Candidate filings are complete; let the campaigns begin.
From Congress to the governorship to the Kansas House of Representatives to county commission seats, the deadline for filing for office came at noon today.
Few late-minute filings were reported as the books were closed for the Aug. 7 primary and Nov. 6 general elections.

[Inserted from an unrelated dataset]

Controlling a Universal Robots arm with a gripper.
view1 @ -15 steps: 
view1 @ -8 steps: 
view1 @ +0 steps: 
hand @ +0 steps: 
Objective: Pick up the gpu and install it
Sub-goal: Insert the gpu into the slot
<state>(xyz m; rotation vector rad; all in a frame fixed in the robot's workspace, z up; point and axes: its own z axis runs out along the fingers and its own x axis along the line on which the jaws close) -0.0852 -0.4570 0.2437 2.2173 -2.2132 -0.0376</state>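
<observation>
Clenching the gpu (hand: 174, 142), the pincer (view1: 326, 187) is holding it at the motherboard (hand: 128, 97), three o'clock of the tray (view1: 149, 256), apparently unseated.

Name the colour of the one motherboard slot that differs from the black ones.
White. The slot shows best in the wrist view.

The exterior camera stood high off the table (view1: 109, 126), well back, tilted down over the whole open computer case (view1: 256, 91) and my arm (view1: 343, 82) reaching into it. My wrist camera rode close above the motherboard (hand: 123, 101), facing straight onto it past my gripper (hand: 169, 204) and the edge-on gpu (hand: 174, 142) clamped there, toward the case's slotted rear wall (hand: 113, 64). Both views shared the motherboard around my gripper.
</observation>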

Filing today with the Kansas secretary of state's office were Terry O'Malley, a Lawrence Republican seeking the 46th District seat in the Kansas House; Judith K. Macy, a DeSoto Democrat seeking the 43rd District Kansas House seat; and Walter Myers, a Baldwin Republican, seeking the 45th District Kansas House post.
HERE'S A rundown of the local candidates who are seeking election to office in this year's balloting:
In the 43rd District Kansas House race, Eudora businessman Tom Pyle and DeSoto attorney Robert Watchous will square off for the Republican nomination.

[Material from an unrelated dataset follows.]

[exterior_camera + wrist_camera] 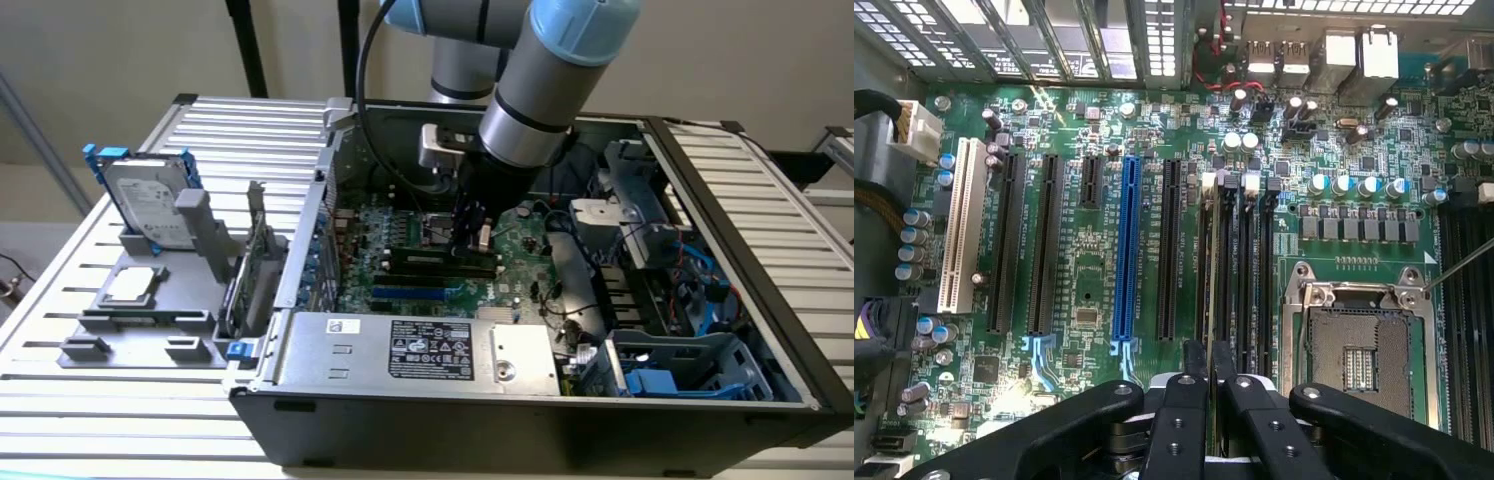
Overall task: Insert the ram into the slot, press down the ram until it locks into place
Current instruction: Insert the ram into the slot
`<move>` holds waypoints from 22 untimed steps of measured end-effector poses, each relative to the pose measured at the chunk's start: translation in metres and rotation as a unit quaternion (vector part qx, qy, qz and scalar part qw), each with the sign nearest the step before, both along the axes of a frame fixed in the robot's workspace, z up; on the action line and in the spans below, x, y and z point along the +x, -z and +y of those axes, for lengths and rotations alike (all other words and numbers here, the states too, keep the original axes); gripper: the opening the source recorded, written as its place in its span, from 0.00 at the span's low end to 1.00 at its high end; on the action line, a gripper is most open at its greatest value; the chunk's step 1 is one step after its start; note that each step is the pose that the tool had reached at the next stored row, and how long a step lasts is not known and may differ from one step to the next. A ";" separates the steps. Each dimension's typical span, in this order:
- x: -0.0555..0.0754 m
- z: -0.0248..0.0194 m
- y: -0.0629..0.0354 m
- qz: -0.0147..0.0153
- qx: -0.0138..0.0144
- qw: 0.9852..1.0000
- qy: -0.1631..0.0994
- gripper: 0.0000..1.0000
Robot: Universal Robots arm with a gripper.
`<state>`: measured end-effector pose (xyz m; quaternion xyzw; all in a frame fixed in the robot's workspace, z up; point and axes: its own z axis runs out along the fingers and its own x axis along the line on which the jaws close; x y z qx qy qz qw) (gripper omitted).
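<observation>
Inside the opened computer case [534, 430], which lies on its side on a slatted table [80, 400], the arm reaches straight down over the motherboard [400, 225]. The gripper [475, 238] stands at the bank of memory sockets. The vertical approach makes sense — a stick has to enter its socket squarely, along its own plane, or it is likely to bind at one end.

The wrist view gives what the exterior view cannot. Looking down past the gripper [1209, 352], it shows the ram [1207, 260] edge-on, a thin pale line running out from between the two black fingers [1184, 420]. The fingers are drawn close together with the stick's top edge between them, so I judge they are clamped on it. The ram stands in the slot [1200, 300], the outermost of four parallel black sockets and the one nearest the blue connector [1125, 250]. The CPU socket [1364, 345] lies on the other side of the bank. Whether the stick is fully seated, or the end latches have snapped in, I cannot tell.

The exterior view, for its part, shows the surroundings — the power supply [414, 348] along the case's near wall. It also shows a hard drive [144, 205] propped on a grey stand [134, 320], well apart from the work and outside the case on the exterior view's left.
</observation>
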<state>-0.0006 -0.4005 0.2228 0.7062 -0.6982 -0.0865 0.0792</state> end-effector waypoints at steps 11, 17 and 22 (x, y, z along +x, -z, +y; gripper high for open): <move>0.000 0.0000 0.0013 0.000 0.000 1.000 0.000 0.13; 0.000 0.0000 0.0018 0.000 -0.001 1.000 0.000 0.13; 0.000 0.0000 0.0021 0.000 -0.002 1.000 0.000 0.13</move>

The winner of the Republican primary will face Macy, a DeSoto attorney who is the lone Democratic to file, in the November election.

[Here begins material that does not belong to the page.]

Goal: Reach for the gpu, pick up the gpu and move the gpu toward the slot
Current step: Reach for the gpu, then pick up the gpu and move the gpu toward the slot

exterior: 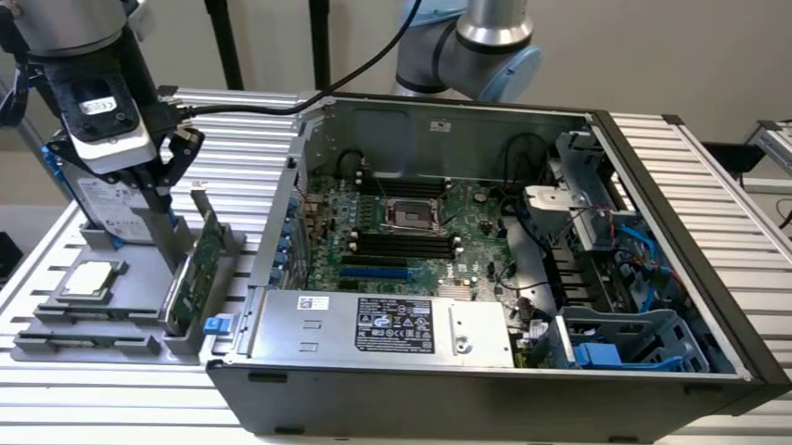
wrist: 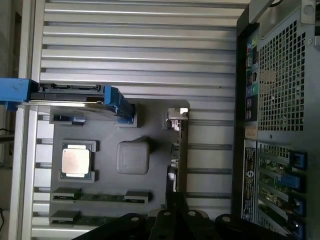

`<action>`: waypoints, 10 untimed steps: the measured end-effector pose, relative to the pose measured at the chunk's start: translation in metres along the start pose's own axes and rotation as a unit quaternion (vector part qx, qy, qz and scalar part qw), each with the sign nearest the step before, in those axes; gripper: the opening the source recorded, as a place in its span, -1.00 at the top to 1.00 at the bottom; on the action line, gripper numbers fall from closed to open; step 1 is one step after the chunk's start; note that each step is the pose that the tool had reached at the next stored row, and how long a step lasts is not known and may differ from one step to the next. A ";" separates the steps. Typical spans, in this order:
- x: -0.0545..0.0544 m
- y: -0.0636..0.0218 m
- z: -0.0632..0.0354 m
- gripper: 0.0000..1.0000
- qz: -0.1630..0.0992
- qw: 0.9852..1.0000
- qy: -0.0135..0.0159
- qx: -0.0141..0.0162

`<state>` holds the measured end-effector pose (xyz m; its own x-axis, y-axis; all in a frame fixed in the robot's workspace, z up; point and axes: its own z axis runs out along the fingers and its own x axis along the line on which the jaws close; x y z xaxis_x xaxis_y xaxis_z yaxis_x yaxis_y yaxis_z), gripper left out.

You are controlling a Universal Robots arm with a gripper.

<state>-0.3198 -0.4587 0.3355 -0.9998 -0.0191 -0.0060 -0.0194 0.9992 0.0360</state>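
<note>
The gpu (exterior: 196, 271) is a thin green card with a silver bracket at its far end. It stands on edge in the grey holder tray (exterior: 50, 345) at the exterior view's left. The wrist view shows the gpu (wrist: 175, 155) edge-on, bracket uppermost. My gripper (exterior: 161, 199) hangs above the tray, a little to the left of the card and higher than it. Its dark fingers are shut with nothing between them. In the wrist view the gripper (wrist: 175, 201) lines up with the card's edge. A blue slot (exterior: 371, 273) lies on the motherboard inside the open computer case (exterior: 693, 278).
On the same tray are a silver hard drive with blue rails (exterior: 106, 209), a square processor chip (exterior: 89, 278), a grey block (wrist: 132, 157) and memory sticks (wrist: 100, 196). The case wall (exterior: 295, 213) rises just right of the gpu. Everything rests on a ribbed metal table (exterior: 111, 408).
</note>
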 end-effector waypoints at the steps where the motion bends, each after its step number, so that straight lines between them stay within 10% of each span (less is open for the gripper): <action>1: 0.000 -0.0001 0.0000 0.79 0.000 1.000 0.000 0.000; 10: 0.000 -0.0001 0.0001 0.79 0.000 1.000 0.000 0.000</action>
<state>-0.3197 -0.4588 0.3354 -0.9998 -0.0189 -0.0059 -0.0191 0.9992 0.0360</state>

David Miller, who now holds the office, is vacating the seat in his quest to become lieutenant governor as the running mate of Republican gubernatorial candidate Nestor Weigand of Wichita.
In the 44th Kansas House District, Lawrence school board member Barbara Ballard will face primary opposition from political novice Joe Gilman for the Democratic nomination. Ballard is associate dean of student life and director of the Emily Taylor Women's Resource Center at Kansas University. Gilman is a computer software engineer at Bendix-King in Lawrence.
The winner of the Democratic primary and Sandy Praeger, former Lawrence mayor, will meet in the general election. Praeger is unopposed for the Republican nomination. Whoever gets the nod in November will replace Rep. Jessie Branson, who announced her retirement from the Legislature in April.
IN THE 45th House District, Republicans Martha Parker, Richard Rodewald and Walt Myers will battle each other in a primary for the right to face Democrat John Solbach. Parker, of rural Overbrook, is executive director of the Clinton Lake Museum. Rodewald farms near Baldwin and is a tooling engineer at the General Motors plant in Kansas City.
Solbach, who operates a law practice in Lawrence and is a six-term veteran of the Legislature, drew no primary opposition.
Republican voters in the 46th House District will select between O'Malley, a KU law student, and Ervin Steele, a retired farmer now living in Lawrence. Incumbent Rep. Betty Jo Charlton, a Lawrence Democrat who has spent 11 years in the Legislature, is the only Democrat to file for the office.
Incumbent Rep. Joann Flower, Oskaloosa, has drawn opposition from Democrat Robert Hazzard, rural Ozawkie, in the 47th House District. Flower, who unseated six-term incumbent Robin Leach in 1988, is seeking her second term.
HAZZARD, recently retired assistant chief enforcement officer for the Kansas Alcoholic Beverage Control agency, is making his first run at public office.
Republicans Mark Buhler, a Lawrence Realtor, and Ellis Hayden, a semi-retired Lawrence coin shop operator, will meet in the August primary in their quest for the 1st District Douglas County Commission seat. The winner of the primary will face Democrat Mike Rundle, who now is a Lawrence city commissioner.
Incumbent Nancy Hiebert, a Lawrence Democrat, announced she would not seek re-election to the county commission.
Lawrence resident Mark Creamer, an advocate for legalization of marijuana, is mounting a congressional campaign for the Democratic nomination against incumbent U.S. Rep. Jim Slattery. Creamer is serving a jail sentence for smoking marijuana in the Douglas County Law Enforcement Center.
And Lawrence resident Ron Todd, a longtime assistant in the Kansas insurance commissioner's office, is among the candidates in a crowded field seeking to replace retiring Insurance Commissioner Fletcher Bell.
ELECTION OF candidates won't be the only voting decisions facing residents this summer and fall. Both the Lawrence City Commission and the Lawrence School Board have scheduled public votes on a pair of tax issues.
The city will ask Lawrence voters in August to approve a half-cent increase in the city sales tax. Proceeds from the increase, estimated at $2.7 million in 1991, will be used to pay for additional staffing in the police and fire departments and to provide a bit of property tax relief.
The school board will ask voters in November to approve a bond issue estimated at $20 million to $25 million for construction of a second high school, to be built in western Lawrence.